AIM OF THE EXERCISE
An exact copy of every record below is needed, with all pictures removed.

[Data items]
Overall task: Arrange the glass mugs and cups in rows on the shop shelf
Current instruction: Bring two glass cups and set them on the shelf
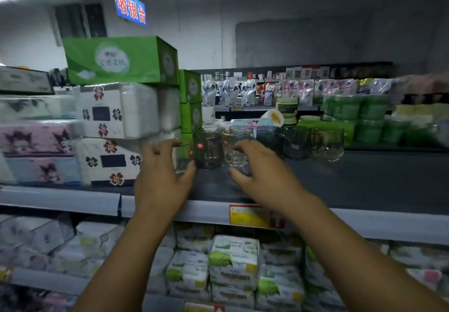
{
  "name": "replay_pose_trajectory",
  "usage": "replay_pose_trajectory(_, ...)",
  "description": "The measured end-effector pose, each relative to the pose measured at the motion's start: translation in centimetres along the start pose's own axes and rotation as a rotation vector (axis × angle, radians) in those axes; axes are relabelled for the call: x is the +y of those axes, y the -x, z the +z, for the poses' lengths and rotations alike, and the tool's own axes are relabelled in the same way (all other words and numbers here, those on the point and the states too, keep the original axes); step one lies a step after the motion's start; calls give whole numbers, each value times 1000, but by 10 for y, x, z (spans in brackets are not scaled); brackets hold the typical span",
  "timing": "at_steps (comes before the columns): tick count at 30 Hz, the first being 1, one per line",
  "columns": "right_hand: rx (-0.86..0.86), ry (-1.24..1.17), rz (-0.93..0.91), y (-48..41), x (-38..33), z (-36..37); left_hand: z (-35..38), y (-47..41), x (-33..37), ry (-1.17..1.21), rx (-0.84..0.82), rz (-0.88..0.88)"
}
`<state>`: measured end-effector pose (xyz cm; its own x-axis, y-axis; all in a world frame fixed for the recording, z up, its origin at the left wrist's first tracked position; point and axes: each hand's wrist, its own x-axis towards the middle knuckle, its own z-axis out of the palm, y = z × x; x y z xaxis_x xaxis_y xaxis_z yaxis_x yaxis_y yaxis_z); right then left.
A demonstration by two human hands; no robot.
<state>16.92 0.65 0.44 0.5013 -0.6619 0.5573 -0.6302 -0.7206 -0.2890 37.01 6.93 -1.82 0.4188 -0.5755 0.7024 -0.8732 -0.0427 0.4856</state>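
Several glass mugs stand in a row on the dark shelf [352, 183]. My left hand [161, 173] curls round a clear glass [181, 156] at the row's left end, fingers over its rim and thumb low at its side. Beside it stands a smoky glass [209, 150] with a red sticker. My right hand [260, 168] grips a clear mug [233, 149], fingers on top, thumb below. To the right stand a teal mug [267, 138], a dark grey mug [297, 144] and a round clear mug [328, 144]. More glasses [240, 129] show behind, blurred.
Stacked tissue packs [109, 134] and green boxes [121, 59] crowd the shelf's left side, close to my left hand. Green containers [347, 110] sit behind at the right. A yellow price tag [250, 215] hangs on the shelf edge. Tissue packs [233, 260] fill the shelf below.
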Motion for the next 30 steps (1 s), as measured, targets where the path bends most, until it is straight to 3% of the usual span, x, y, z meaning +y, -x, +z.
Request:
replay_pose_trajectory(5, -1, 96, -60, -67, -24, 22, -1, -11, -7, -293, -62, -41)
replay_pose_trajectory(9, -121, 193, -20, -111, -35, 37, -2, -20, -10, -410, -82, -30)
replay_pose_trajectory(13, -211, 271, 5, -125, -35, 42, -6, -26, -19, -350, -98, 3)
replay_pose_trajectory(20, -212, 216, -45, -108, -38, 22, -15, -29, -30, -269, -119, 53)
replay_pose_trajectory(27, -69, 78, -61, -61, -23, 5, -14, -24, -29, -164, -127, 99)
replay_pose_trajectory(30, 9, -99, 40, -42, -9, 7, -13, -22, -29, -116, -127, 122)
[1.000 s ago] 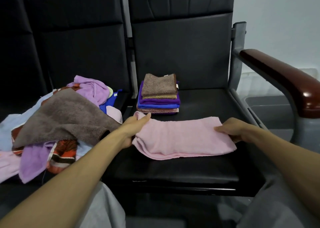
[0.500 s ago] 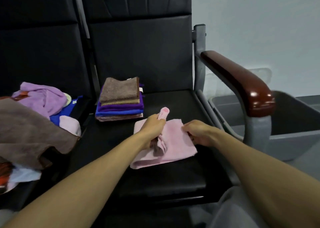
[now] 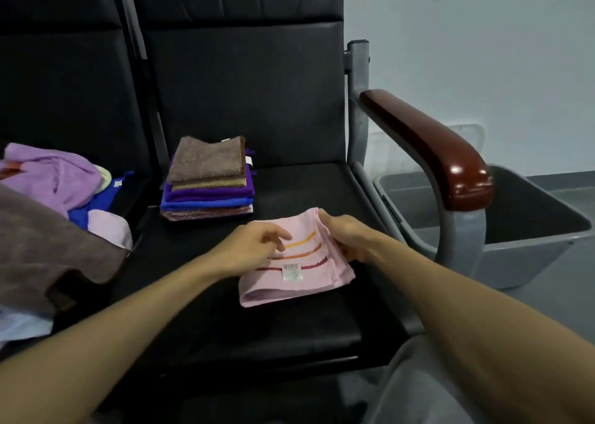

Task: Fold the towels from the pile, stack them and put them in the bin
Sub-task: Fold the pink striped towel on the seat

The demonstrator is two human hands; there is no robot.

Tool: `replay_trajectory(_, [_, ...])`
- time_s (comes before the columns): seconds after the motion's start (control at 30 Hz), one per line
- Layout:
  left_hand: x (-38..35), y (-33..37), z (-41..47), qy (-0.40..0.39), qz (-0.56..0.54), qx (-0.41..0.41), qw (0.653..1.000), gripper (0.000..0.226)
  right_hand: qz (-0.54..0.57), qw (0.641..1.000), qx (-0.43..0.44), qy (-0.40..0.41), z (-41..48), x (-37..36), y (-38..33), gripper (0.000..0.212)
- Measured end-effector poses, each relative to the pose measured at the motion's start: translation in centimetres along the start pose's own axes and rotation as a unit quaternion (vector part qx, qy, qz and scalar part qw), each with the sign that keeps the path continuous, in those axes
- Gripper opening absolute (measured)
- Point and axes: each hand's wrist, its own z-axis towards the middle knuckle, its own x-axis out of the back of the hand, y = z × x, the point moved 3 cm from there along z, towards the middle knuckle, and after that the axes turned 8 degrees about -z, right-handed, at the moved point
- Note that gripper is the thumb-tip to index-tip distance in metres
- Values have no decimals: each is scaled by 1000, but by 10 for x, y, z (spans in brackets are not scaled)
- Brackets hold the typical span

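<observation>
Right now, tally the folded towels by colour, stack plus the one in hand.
Brown towel: 1
Tan towel: 1
Purple towel: 1
Blue towel: 1
Maroon towel: 1
Pink towel, on the seat: 1
Total: 6, by visible layers.

Left forearm [image 3: 128,320]: bare, enters from lower left, angled up toward centre. Right forearm [image 3: 450,301]: bare, enters from lower right, angled up and left. Left hand [image 3: 254,246]: palm down, fingers loosely bent, fingertips [image 3: 285,239] resting on top of pink towel [image 3: 299,282]. Right hand [image 3: 349,237]: thumb on top, fingers curled round towel's right edge, gripping it. Hands near each other, not touching.
</observation>
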Motion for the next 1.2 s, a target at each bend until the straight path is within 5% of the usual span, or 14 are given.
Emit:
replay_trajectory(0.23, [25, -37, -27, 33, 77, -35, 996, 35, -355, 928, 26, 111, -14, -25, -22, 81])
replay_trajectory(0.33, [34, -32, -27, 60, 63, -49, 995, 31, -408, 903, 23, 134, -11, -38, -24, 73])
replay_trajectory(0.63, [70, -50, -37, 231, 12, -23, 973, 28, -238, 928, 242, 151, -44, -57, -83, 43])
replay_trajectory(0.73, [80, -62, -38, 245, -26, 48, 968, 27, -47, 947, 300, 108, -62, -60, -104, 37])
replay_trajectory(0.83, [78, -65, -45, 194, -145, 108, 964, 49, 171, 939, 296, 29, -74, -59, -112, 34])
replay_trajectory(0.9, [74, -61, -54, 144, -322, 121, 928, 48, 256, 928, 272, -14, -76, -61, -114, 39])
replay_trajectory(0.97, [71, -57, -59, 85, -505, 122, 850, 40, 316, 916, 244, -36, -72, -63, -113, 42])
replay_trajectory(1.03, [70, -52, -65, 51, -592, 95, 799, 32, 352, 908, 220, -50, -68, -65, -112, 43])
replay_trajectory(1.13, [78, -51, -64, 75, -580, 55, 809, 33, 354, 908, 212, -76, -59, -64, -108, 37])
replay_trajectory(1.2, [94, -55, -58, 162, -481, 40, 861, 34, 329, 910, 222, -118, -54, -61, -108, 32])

EXERCISE RESPONSE
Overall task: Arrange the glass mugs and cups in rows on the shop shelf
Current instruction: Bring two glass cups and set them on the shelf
{
  "name": "replay_pose_trajectory",
  "usage": "replay_pose_trajectory(_, ...)",
  "description": "The measured end-effector pose, each relative to the pose measured at the motion's start: translation in centimetres along the start pose's own axes and rotation as a rotation vector (axis × angle, radians) in those axes; axes are relabelled for the call: x is the +y of those axes, y the -x, z the +z, for the poses' lengths and rotations alike, and the tool's own axes are relabelled in the same way (all other words and numbers here, those on the point and the states too, keep the original axes); step one lies a step after the motion's start; calls give whole numbers, each value times 1000, but by 10 for y, x, z (spans in brackets are not scaled); brackets hold the typical span",
  "timing": "at_steps (comes before the columns): tick count at 30 Hz, the first being 1, one per line",
  "columns": "right_hand: rx (-0.86..0.86), ry (-1.24..1.17), rz (-0.93..0.91), y (-48..41), x (-38..33), z (-36..37); left_hand: z (-35..38), y (-47..41), x (-33..37), ry (-1.17..1.21), rx (-0.84..0.82), rz (-0.88..0.88)"
}
`<state>`: measured end-effector pose (xyz cm; its own x-axis, y-axis; all in a world frame fixed for the recording, z up, its origin at the left wrist's first tracked position; point and axes: each hand's wrist, its own x-axis towards the middle knuckle, its own z-axis out of the palm, y = z × x; x y z xaxis_x xaxis_y xaxis_z yaxis_x yaxis_y yaxis_z); right then left.
A demonstration by two human hands; no robot.
<state>16.92 0.65 0.44 0.5013 -0.6619 0.5573 -0.6302 -0.7206 -0.2890 37.01 6.93 -1.82 0.4188 -0.5755 0.7024 -0.8732 -0.0427 0.4856</state>
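Several glass mugs stand in a row on the dark shelf [352, 183]. My left hand [161, 173] curls round a clear glass [181, 156] at the row's left end, fingers over its rim and thumb low at its side. Beside it stands a smoky glass [209, 150] with a red sticker. My right hand [260, 168] grips a clear mug [233, 149], fingers on top, thumb below. To the right stand a teal mug [267, 138], a dark grey mug [297, 144] and a round clear mug [328, 144]. More glasses [240, 129] show behind, blurred.
Stacked tissue packs [109, 134] and green boxes [121, 59] crowd the shelf's left side, close to my left hand. Green containers [347, 110] sit behind at the right. A yellow price tag [250, 215] hangs on the shelf edge. Tissue packs [233, 260] fill the shelf below.
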Motion for the next 30 steps (1 s), as measured, targets where the path bends most, until it is straight to 3% of the usual span, x, y, z meaning +y, -x, +z.
Request:
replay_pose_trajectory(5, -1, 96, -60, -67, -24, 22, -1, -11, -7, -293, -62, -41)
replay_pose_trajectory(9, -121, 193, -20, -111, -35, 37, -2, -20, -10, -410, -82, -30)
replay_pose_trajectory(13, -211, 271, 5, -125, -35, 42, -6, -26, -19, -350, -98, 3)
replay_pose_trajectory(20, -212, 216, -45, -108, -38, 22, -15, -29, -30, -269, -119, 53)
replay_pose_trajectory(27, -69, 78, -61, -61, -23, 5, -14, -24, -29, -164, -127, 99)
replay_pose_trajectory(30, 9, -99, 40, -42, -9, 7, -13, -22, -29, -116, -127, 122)
[1.000 s ago] 
[0.500 s ago] 
[now] 

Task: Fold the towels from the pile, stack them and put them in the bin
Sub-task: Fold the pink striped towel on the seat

The demonstrator is two human hands; there is no robot.

Tool: `replay_trajectory(_, [_, ...])`
- time_s (comes before the columns): seconds after the motion's start (control at 30 Hz), one per line
- Layout:
  left_hand: x (-38..35), y (-33..37), z (-41..47), qy (-0.40..0.39), qz (-0.56..0.54), qx (-0.41..0.41), qw (0.653..1.000), gripper (0.000..0.226)
  right_hand: qz (-0.54..0.57), qw (0.641..1.000), qx (-0.43..0.44), qy (-0.40..0.41), z (-41..48), x (-37..36), y (-38..33), gripper (0.000..0.212)
- Measured end-effector poses, each relative to the pose measured at the motion's start: translation in centimetres along the start pose's own axes and rotation as a unit quaternion (vector part qx, qy, qz and scalar part qw), each with the sign that keeps the path continuous, in those axes
- Gripper opening absolute (measured)
- Point and axes: each hand's wrist, its own z-axis towards the middle knuckle, its own x-axis out of the back of the hand, y = z × x, the point moved 3 cm from there along z, towards the middle knuckle, and after that the axes turned 8 degrees about -z, right-handed, at the moved point
- Note that gripper is the thumb-tip to index-tip distance in metres
- Values have no decimals: each is scaled by 1000, but by 10 for x, y, z (spans in brackets are not scaled)
- Brackets hold the typical span

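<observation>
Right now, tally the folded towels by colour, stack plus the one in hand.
Brown towel: 1
Tan towel: 1
Purple towel: 1
Blue towel: 1
Maroon towel: 1
Pink towel, on the seat: 1
Total: 6, by visible layers.

Left forearm [image 3: 128,320]: bare, enters from lower left, angled up toward centre. Right forearm [image 3: 450,301]: bare, enters from lower right, angled up and left. Left hand [image 3: 254,246]: palm down, fingers loosely bent, fingertips [image 3: 285,239] resting on top of pink towel [image 3: 299,282]. Right hand [image 3: 349,237]: thumb on top, fingers curled round towel's right edge, gripping it. Hands near each other, not touching.
</observation>
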Motion for the next 1.2 s, a target at each bend until the straight path is within 5% of the usual span, or 14 are given.
Emit:
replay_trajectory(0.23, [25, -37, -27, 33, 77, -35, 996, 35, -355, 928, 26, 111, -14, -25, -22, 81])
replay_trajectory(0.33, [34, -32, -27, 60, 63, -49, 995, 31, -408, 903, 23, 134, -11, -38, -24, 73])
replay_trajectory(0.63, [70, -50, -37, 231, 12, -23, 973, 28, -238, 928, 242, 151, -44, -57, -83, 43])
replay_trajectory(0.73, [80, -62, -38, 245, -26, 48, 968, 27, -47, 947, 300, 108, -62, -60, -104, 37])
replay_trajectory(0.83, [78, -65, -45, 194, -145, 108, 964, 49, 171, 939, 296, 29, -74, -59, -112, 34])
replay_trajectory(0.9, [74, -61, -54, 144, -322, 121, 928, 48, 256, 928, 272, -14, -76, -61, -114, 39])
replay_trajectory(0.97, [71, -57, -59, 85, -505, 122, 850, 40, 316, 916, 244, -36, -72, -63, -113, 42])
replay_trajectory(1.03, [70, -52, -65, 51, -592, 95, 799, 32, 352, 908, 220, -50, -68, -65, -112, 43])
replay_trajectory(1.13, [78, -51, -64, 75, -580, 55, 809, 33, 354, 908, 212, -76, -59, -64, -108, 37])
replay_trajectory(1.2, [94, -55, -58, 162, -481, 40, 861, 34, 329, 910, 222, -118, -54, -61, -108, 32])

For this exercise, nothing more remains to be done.